Gathering The Data
In addition to standard real-estate features like bedrooms, bathrooms, area, etc., the data also includes:
- 3 images per property (also contained in the Github repo)
- 2 published flood risk ratings, one from FEMA, and one from First Street’s Flood Score
- Each property is/was listed for sale with a published asking price on realtor.com, as of the 3rd week in February, 2021 (last week)

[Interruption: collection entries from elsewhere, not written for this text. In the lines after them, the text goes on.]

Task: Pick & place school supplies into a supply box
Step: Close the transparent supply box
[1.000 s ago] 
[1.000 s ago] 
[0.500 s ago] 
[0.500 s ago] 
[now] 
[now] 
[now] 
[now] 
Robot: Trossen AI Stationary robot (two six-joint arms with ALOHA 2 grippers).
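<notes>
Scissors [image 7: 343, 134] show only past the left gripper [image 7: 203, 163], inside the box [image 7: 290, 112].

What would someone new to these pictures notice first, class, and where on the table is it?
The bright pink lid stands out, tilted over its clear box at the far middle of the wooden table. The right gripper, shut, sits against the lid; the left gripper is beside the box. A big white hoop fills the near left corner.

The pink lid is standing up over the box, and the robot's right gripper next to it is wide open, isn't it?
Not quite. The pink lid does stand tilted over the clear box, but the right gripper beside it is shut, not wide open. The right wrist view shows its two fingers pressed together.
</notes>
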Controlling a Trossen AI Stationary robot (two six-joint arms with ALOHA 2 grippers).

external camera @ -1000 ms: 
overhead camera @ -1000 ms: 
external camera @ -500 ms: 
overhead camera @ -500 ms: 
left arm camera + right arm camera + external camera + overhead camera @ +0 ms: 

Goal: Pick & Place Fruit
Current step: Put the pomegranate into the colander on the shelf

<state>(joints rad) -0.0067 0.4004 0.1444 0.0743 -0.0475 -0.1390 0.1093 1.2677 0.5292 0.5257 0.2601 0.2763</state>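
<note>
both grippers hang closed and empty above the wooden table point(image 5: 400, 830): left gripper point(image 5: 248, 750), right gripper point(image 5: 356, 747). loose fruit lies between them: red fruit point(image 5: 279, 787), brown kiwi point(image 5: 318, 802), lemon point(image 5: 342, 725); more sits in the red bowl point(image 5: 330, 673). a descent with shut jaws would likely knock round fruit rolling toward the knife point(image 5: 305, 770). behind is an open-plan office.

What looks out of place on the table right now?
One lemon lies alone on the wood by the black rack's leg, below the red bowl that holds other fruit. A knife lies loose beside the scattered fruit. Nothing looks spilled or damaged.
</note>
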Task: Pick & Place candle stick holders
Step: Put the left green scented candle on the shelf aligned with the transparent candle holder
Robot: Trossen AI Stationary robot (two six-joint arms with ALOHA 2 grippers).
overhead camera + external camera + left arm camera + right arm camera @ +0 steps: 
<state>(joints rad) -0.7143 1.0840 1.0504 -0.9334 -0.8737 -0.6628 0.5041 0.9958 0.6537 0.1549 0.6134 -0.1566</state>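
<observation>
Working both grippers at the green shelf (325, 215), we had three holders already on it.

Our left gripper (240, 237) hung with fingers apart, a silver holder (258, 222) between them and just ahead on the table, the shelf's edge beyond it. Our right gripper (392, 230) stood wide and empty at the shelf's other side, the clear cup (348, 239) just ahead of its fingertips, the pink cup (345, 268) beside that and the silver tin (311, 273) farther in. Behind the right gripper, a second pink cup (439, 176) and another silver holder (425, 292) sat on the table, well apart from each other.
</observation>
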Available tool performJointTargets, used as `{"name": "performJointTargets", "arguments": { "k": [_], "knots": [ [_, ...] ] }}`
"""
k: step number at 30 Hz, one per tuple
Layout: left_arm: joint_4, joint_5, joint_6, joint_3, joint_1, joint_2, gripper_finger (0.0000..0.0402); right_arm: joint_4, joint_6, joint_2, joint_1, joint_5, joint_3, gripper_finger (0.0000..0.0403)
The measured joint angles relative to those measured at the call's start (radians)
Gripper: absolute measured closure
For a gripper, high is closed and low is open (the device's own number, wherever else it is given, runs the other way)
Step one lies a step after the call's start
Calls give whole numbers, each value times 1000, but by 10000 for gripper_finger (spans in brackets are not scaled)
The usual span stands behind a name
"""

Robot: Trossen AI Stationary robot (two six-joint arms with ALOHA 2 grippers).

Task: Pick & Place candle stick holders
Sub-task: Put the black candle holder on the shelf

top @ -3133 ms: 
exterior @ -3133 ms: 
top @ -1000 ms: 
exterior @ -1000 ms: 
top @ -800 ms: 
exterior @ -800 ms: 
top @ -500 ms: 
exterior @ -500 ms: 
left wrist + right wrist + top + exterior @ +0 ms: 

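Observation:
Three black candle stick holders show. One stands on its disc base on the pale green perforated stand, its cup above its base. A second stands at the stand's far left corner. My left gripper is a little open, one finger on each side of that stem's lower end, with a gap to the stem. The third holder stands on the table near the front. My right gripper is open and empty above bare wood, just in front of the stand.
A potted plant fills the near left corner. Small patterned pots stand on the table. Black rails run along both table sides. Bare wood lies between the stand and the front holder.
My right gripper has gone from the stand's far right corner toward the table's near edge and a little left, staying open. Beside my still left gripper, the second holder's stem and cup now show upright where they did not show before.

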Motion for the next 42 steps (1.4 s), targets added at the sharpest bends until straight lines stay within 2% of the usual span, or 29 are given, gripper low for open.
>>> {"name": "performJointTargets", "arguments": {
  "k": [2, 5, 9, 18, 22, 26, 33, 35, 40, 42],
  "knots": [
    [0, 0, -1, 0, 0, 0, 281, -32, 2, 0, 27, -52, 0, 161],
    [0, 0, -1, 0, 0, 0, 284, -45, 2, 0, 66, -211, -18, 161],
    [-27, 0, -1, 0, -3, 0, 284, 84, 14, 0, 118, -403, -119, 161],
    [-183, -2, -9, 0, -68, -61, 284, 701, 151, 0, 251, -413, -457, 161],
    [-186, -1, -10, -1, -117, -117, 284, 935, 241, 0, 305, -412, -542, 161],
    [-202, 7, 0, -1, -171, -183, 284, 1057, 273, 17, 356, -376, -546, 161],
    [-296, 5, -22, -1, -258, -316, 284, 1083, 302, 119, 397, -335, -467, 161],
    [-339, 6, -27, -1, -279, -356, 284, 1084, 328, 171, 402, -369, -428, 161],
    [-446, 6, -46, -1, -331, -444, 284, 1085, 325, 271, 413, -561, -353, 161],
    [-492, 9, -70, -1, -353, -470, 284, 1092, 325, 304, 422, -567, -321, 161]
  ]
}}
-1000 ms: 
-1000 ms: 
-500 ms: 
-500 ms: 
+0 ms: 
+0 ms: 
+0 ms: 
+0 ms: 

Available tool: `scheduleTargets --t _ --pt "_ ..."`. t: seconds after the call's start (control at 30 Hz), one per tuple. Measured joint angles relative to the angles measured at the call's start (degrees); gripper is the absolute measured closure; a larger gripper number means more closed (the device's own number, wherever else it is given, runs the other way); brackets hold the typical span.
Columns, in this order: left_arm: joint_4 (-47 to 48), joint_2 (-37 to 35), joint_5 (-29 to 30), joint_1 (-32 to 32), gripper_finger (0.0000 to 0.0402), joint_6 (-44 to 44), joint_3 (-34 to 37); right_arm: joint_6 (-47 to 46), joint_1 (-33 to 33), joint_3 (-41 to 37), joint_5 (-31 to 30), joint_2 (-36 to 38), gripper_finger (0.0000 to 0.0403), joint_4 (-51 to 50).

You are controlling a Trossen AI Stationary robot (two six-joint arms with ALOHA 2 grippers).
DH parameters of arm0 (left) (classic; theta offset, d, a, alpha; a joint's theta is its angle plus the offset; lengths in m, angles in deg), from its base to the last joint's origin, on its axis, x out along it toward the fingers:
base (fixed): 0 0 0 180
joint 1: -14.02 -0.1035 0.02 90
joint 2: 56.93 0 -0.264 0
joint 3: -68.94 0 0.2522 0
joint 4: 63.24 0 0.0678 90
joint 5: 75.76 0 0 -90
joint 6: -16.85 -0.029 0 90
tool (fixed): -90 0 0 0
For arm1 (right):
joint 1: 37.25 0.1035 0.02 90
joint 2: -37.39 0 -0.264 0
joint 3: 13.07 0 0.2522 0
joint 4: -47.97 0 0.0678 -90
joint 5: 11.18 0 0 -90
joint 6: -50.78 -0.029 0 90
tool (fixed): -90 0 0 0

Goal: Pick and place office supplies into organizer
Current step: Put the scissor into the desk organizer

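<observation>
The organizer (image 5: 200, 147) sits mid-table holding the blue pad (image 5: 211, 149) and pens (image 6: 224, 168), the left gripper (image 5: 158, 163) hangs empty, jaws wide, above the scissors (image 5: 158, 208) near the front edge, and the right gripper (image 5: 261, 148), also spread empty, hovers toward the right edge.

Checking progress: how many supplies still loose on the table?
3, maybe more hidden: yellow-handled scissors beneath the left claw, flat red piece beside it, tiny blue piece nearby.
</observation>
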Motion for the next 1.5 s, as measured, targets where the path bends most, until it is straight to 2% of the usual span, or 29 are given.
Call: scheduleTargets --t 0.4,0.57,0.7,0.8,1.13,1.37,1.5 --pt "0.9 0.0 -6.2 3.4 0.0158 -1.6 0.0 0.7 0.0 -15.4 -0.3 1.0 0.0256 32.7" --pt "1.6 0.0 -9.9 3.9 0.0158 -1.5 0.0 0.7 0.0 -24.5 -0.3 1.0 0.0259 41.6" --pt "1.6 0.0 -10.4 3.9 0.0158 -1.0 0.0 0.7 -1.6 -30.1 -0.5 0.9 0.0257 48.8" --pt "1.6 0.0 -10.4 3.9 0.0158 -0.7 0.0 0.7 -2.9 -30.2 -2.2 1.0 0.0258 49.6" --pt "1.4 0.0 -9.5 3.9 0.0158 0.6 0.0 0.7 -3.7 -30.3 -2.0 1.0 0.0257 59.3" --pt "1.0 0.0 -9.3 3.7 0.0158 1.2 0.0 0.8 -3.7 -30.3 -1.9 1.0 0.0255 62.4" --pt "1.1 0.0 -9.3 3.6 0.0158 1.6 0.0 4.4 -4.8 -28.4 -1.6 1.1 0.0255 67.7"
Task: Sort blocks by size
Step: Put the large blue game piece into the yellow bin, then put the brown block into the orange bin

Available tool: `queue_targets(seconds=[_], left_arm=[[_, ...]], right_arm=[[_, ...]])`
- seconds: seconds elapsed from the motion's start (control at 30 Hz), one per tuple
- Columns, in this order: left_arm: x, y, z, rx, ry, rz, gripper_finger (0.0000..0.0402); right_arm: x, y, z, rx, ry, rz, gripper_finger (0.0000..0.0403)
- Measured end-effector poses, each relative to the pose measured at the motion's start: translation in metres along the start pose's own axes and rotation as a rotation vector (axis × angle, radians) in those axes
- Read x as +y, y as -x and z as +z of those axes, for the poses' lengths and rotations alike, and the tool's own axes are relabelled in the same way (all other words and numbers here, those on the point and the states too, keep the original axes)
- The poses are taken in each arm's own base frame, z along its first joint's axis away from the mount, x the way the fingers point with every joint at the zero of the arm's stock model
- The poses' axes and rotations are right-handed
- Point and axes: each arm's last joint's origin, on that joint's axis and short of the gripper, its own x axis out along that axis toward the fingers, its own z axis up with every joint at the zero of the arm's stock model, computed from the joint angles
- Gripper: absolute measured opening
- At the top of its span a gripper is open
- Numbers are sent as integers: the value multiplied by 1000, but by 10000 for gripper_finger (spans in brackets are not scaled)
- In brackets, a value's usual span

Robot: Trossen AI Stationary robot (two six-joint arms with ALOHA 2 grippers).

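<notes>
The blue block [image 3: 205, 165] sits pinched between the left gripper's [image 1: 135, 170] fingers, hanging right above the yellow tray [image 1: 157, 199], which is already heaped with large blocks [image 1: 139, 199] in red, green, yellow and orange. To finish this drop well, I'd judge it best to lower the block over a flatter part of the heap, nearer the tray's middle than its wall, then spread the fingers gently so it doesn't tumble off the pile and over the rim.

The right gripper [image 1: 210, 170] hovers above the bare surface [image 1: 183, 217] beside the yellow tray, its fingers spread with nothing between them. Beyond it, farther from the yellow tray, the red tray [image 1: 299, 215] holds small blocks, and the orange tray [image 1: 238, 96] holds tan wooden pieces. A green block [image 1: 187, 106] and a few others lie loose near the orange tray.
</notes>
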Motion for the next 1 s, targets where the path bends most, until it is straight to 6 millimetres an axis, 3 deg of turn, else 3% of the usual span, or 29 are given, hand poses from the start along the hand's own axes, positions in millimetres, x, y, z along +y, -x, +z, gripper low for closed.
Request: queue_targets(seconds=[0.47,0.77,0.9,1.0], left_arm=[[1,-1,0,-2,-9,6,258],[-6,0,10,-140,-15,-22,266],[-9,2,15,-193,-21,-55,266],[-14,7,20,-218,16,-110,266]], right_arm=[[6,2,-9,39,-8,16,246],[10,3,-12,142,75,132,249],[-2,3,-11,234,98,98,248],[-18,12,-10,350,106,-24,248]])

- Each property is appended with the closest matching Zillow Home Value Index ZHVI (aggregated and merged on Zipcode + number of bedrooms), resulting in a monthly time-series index price of nearby homes, dating back to 1996
- Additionally, many other public datasets, such as the relevant area Census data demographics, were appended for each property
This dataset includes records of over 1600 south Florida real estate properties, each with over 650 columns, and includes flood risk information, demographic information, listing images, listing descriptions, how long the property has been listed, sales history, and lots of other related information.
Load the Property Data
Scraping data is a bit messy. Many values available on one real estate listing, might not also be found on another listing. The scaper easily gets confused with AJAX loading and other complications, therefore, we need to clean up things before we can build the model. Because it’s time-consuming to clean-up everything, we will do a “quick-pass” here, but there will be additional data that could be cleaned in order to obtain more training data. Please feel free to do this and provide a link!
import pandas as pd
import evalml
from evalml.preprocessing import load_dataproperty_data = pd.read_csv('../data/raw/property.csv').reset_index()
Load the Demographic Data
Geocodio provides a few data sets we can easily append to our property data, for additional studies and usage:
The US Census Bureau
Local city, county, and state datasets from OpenAddresses
OpenStreetMap
GeoNames
CanVecPlus by Natural Resources Canada
StatCan
Legislator information from the UnitedStates project on GitHub
demographics_data = pd.read_csv('../data/raw/demographics.csv', low_memory=False).reset_index()
Merge the Data
The data has been presorted, and reindexed, therefore we can simply merge on the index id.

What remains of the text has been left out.